The cost of this approach is one pointer per node, so potentially ~16 MB in the worst case, assuming our current 2,000,000 node number. Not counting whatever is actually stored in it.
This also has the disadvantage of not (easily) allowing retrieval by label. Because you'd need to traverse all of the nodes looking for a specific (not necessarily unique) label.
In this approach, we let Cython store the node data. So something like
cdef class Model:
cdef object node_ptr_to_label = dict()
cdef object label_to_node_ptr = dict()
where we store a mapping from labels to nodes and vice versa. There is definitely a source-of-truth issue here when/if we add node removal (https://github.com/dwavesystems/dwave-optimization/issues/41).

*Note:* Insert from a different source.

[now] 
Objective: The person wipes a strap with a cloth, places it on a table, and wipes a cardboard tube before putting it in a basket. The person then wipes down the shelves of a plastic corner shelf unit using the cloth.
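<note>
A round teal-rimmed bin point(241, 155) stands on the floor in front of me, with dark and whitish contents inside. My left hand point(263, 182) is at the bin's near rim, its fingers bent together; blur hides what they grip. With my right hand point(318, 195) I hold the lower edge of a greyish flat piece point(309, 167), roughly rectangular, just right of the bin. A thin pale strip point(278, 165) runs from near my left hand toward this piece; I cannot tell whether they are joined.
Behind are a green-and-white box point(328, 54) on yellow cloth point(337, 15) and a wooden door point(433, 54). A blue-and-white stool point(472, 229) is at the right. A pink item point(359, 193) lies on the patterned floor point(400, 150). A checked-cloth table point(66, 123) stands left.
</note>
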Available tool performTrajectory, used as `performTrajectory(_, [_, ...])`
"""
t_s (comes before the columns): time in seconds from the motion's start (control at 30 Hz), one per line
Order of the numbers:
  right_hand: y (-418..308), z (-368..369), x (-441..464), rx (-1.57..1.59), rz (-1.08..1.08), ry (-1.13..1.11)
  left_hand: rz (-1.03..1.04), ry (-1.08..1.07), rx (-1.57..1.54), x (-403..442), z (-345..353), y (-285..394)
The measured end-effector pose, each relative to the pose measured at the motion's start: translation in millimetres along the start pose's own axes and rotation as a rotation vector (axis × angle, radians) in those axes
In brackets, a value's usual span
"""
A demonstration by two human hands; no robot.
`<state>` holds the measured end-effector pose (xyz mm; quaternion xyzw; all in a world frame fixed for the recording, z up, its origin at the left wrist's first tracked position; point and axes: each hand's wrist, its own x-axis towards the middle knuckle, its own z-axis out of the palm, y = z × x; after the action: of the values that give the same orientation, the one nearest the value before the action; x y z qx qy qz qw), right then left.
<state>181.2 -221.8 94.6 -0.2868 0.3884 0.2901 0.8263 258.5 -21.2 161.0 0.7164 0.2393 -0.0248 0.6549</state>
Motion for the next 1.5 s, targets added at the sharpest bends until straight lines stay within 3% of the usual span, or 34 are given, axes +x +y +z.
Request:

In the example above, I've also used ptr
under the assumption that we don't want to keep the Symbol
s themselves to save on memory. But of course that would be simpler. We could also do unordered_map[PyObject*, Node*]
and vice versa rather than dict
. But that has its own issues with ref-counting.
Pyomo
, a popular package for mathematical optimization, encourages users to simply save their labels on the models as attributes. See for example their working with pyomo docs.
In that case, we would simply encourage users to do
model = Model()
model.x1 = model.binary()
This already works out-of-the box, so the change would be to encourage this behavior. It's definitely very simple and supports arbitrary storage structured (e.g. model.x = [model.binary(), model.integer()]
works fine). The cost is that symbols don't "know" their labels, so we couldn't, for instance, use the labels when printing. But I am not sure how much of a cost that is.
We could also potentially add some sort of traversal mechanism by traversing the model __dict__
.
>>> model = Model()
>>> model.x = model.binary()
>>> model.__dict__
{'x': <dwave.optimization.symbols.BinaryVariable at 0x7f27ea58c6a0>}
This also keeps the symbols as Python objects, which gets expensive.
We need the ability to label symbols and then retrieve them from their labels. Unfortunately for after launch though.